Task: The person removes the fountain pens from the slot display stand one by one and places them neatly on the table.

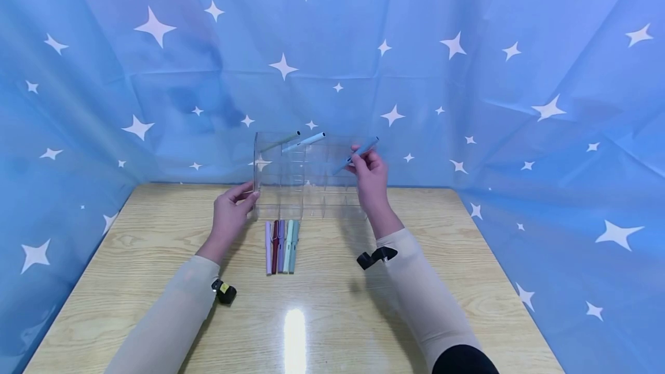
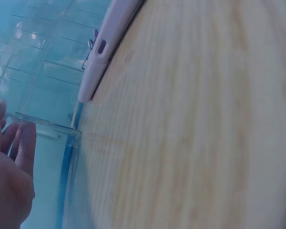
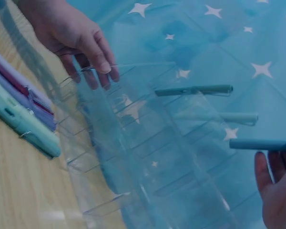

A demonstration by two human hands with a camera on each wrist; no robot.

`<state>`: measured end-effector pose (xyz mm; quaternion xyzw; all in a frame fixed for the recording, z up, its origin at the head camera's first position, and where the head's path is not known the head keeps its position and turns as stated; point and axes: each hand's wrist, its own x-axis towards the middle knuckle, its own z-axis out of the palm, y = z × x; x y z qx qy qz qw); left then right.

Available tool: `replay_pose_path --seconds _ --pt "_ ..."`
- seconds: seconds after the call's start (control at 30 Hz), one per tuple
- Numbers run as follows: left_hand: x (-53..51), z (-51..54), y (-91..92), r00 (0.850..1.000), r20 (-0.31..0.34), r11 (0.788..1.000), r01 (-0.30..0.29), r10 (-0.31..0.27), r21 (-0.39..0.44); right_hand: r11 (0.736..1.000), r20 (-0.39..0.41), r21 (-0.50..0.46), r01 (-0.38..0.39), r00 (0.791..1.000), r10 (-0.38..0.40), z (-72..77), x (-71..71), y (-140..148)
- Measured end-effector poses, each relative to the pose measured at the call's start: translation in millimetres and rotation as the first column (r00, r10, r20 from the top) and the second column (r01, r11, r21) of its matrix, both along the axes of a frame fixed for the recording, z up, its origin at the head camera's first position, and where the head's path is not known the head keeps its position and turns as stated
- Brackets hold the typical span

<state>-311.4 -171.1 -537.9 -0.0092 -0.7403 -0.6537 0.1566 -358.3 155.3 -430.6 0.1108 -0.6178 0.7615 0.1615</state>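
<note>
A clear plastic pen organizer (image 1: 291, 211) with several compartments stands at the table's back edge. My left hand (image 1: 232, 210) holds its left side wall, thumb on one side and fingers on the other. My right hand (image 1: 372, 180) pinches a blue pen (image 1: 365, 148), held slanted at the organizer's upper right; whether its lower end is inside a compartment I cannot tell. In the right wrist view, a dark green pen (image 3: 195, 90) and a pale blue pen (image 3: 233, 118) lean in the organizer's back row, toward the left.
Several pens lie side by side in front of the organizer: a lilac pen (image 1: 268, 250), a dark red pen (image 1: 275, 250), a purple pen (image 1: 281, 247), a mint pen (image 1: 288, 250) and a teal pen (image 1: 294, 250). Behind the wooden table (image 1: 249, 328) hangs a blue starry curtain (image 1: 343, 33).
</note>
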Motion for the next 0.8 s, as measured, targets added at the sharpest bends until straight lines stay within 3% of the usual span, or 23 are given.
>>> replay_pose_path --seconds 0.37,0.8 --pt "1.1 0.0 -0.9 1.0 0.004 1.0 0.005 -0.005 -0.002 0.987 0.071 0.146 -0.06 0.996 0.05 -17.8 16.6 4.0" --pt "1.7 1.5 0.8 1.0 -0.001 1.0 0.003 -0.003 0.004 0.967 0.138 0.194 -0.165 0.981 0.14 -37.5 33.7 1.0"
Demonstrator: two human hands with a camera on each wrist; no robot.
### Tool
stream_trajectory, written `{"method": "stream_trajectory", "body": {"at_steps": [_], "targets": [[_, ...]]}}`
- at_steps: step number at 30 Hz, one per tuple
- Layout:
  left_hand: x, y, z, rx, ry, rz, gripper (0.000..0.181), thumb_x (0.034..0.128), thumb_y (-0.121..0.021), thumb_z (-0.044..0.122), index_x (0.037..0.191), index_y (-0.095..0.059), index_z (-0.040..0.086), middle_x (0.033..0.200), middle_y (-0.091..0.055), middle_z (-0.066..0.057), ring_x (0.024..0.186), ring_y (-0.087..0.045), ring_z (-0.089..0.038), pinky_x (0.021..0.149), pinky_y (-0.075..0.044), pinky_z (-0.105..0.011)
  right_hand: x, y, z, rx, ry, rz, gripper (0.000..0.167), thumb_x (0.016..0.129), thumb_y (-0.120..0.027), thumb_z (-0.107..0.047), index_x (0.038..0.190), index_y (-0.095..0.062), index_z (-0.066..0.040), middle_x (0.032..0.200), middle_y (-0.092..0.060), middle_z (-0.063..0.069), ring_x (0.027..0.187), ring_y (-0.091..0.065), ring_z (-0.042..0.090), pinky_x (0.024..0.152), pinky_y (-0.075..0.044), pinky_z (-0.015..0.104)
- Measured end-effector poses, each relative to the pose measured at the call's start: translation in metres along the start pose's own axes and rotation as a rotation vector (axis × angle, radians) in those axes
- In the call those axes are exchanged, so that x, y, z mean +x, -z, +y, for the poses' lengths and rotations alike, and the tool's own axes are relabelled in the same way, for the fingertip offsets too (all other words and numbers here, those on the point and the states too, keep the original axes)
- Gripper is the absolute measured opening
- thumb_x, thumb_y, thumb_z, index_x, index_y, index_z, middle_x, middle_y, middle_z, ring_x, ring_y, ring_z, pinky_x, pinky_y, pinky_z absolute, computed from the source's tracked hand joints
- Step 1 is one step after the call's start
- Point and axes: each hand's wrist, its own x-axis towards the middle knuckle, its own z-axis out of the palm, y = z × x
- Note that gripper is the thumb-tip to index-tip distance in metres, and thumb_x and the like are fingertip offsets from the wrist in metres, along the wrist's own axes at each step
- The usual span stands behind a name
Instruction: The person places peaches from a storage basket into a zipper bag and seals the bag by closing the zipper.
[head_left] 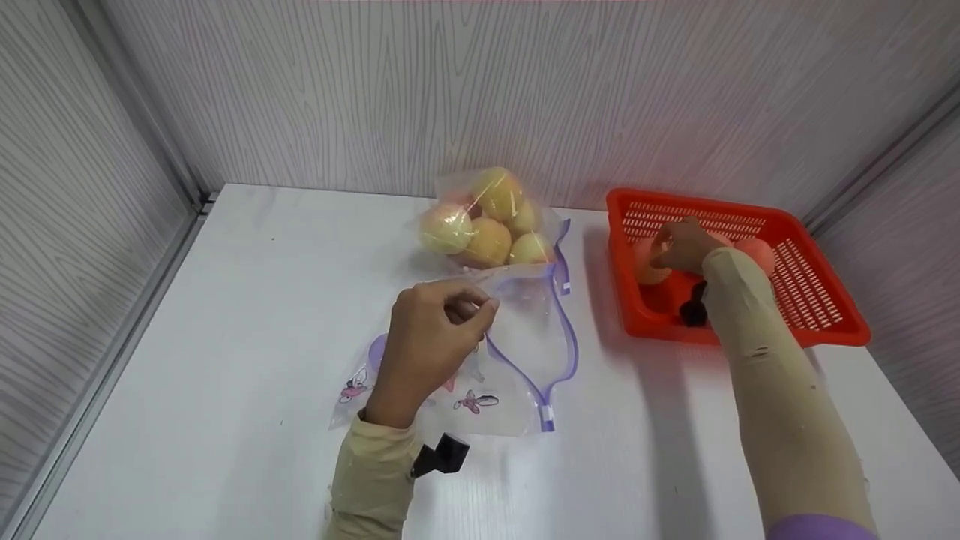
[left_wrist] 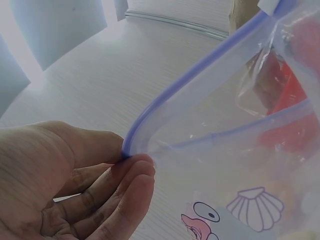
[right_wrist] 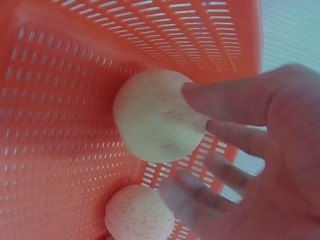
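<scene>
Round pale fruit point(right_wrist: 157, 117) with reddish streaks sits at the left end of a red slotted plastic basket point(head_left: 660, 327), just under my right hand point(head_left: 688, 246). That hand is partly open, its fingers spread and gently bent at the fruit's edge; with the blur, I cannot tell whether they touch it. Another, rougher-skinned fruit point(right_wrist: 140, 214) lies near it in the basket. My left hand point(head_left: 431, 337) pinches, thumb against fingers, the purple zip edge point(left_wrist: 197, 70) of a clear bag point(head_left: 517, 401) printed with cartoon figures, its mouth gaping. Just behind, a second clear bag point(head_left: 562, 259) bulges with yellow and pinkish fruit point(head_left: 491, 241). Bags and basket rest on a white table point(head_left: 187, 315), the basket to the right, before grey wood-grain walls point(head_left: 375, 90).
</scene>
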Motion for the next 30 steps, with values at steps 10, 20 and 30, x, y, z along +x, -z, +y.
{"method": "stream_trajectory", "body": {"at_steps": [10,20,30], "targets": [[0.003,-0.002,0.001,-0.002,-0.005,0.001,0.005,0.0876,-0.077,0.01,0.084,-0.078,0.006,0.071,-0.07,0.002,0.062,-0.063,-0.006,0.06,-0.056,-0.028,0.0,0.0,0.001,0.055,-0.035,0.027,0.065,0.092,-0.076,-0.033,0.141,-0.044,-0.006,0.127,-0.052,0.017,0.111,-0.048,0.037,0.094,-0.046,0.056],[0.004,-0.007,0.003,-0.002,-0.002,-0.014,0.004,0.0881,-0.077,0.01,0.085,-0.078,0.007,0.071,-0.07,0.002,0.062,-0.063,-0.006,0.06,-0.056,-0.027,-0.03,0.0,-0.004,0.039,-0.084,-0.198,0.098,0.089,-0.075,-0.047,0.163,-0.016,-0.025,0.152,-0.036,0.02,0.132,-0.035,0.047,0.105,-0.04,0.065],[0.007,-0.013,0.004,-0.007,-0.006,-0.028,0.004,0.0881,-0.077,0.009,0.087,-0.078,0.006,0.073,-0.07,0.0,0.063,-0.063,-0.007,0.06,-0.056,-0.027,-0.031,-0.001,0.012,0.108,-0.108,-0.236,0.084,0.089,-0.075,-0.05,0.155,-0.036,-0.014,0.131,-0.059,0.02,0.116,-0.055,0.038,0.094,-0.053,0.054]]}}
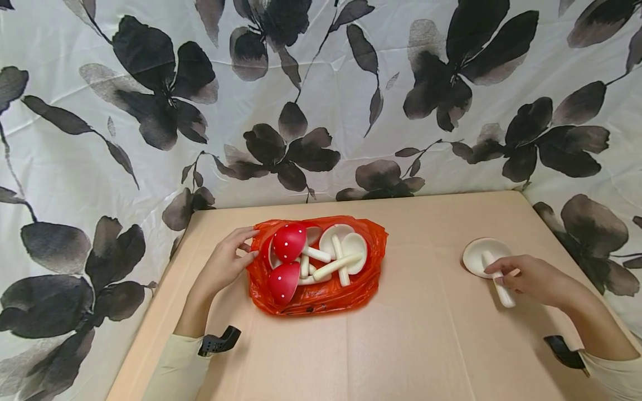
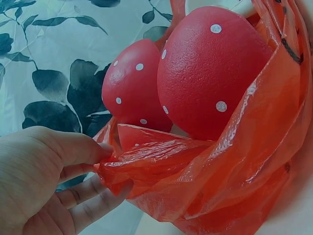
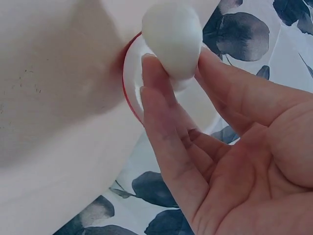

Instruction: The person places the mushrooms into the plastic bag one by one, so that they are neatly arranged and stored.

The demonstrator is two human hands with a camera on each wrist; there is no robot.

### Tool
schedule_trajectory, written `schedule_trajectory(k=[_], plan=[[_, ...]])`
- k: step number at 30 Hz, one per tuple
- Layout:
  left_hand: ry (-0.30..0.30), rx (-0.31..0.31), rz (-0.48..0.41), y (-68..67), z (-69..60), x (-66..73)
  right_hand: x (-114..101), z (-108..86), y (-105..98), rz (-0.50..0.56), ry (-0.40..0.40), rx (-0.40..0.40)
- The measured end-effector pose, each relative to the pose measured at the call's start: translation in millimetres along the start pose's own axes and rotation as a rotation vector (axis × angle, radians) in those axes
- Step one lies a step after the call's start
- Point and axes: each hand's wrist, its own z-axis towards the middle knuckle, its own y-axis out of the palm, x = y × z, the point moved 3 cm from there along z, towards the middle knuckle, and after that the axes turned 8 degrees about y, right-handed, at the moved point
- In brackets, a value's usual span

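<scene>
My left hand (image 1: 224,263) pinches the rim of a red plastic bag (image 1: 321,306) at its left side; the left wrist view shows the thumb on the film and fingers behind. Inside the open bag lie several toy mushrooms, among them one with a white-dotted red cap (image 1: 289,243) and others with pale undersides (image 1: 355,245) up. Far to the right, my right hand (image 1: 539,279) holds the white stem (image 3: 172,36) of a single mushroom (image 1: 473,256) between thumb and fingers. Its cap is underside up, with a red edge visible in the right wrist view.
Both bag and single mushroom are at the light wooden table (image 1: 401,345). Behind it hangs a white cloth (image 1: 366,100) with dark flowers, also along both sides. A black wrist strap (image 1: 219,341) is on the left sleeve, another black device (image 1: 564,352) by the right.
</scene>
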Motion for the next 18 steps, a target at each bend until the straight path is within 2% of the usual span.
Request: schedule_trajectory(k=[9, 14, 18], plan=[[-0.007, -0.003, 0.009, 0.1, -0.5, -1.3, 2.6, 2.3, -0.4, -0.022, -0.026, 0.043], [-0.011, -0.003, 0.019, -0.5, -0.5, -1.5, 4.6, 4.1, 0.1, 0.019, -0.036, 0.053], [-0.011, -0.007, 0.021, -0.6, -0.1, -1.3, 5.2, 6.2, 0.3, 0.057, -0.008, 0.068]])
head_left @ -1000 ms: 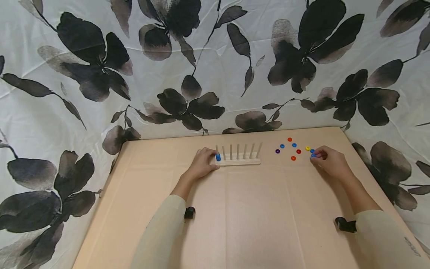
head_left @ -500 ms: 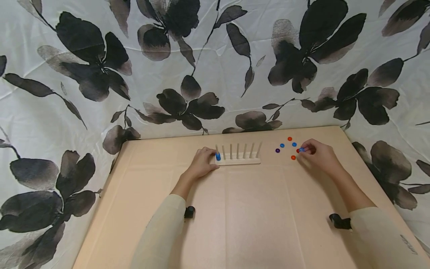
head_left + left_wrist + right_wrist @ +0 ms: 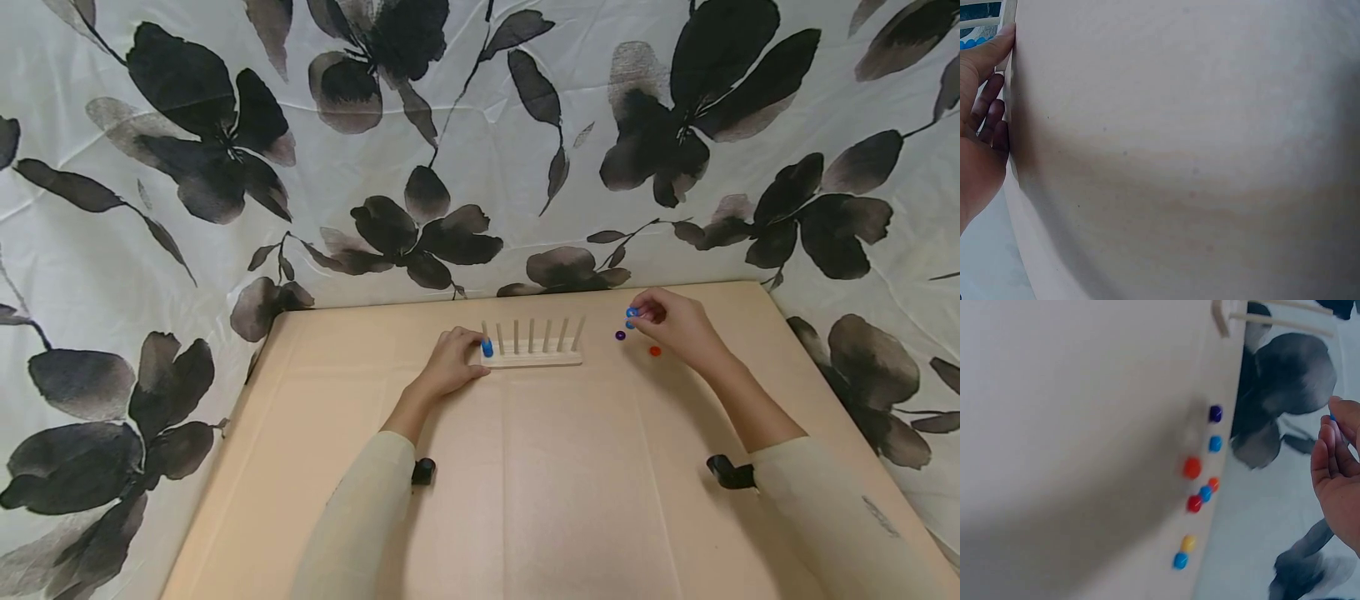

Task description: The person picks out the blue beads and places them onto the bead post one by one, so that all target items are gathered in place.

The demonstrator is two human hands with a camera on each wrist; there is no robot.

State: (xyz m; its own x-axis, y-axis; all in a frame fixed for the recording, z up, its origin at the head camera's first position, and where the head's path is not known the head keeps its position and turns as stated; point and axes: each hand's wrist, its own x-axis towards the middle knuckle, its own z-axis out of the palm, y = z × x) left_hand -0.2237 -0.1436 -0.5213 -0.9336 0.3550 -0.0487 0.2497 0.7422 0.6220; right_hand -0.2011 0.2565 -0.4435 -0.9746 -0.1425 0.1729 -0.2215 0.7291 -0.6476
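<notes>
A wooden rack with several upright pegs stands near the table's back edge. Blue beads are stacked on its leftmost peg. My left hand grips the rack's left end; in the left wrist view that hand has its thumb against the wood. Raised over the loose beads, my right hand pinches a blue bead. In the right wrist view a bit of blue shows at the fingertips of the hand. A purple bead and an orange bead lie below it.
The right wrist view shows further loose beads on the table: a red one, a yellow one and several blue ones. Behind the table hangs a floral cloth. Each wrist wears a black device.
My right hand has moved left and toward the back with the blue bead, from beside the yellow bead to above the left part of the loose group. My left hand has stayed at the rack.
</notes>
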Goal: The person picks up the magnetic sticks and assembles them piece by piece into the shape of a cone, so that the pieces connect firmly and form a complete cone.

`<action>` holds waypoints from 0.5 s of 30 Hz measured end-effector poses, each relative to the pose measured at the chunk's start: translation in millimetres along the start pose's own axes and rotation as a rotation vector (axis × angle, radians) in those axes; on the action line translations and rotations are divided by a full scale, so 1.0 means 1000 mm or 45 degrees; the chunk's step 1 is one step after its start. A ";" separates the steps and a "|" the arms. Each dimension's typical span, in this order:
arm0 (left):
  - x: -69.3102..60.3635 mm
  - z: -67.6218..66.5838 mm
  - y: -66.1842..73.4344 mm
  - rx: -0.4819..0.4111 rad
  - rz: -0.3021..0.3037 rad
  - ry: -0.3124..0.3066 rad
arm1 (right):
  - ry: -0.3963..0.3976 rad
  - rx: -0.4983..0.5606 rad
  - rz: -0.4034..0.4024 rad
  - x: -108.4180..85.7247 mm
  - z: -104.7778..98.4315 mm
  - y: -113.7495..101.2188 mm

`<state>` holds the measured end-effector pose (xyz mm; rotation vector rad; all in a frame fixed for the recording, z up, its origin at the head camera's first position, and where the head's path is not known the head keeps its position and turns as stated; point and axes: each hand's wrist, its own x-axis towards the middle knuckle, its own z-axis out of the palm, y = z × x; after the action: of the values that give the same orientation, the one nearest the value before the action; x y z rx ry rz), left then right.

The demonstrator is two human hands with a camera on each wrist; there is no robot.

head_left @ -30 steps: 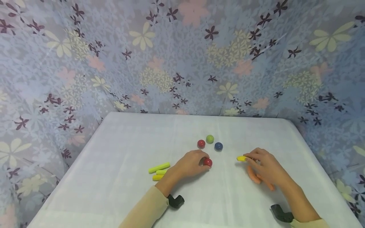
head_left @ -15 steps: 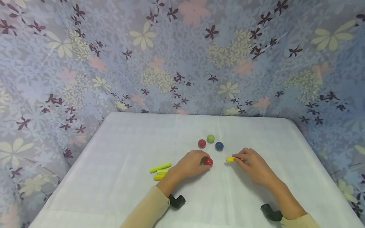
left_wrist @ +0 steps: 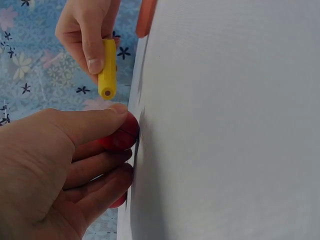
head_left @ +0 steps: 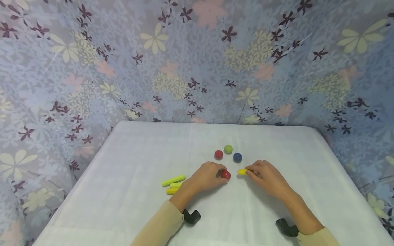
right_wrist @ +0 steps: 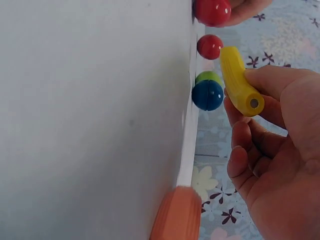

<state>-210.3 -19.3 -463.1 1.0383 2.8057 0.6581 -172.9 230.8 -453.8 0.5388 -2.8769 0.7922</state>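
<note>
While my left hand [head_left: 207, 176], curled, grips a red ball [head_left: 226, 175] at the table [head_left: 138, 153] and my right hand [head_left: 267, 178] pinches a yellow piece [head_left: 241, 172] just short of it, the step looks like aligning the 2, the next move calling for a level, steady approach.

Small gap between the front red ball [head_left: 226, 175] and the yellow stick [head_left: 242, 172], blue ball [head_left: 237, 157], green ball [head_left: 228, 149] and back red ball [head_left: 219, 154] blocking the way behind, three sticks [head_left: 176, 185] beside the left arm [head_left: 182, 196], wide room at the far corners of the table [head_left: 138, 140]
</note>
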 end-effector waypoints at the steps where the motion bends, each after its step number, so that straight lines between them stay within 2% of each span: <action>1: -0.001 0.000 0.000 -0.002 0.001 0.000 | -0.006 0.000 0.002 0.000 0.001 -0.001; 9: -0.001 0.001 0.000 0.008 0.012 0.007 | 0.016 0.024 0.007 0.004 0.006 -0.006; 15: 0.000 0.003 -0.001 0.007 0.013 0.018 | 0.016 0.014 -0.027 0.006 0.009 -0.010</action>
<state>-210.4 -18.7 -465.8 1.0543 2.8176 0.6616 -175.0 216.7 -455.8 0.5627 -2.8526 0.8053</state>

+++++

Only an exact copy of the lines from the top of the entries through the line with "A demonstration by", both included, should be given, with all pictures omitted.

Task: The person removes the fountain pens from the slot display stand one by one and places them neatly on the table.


A demonstration by two human hands with a camera on each wrist; no robot.

What the exercise asked for is complete.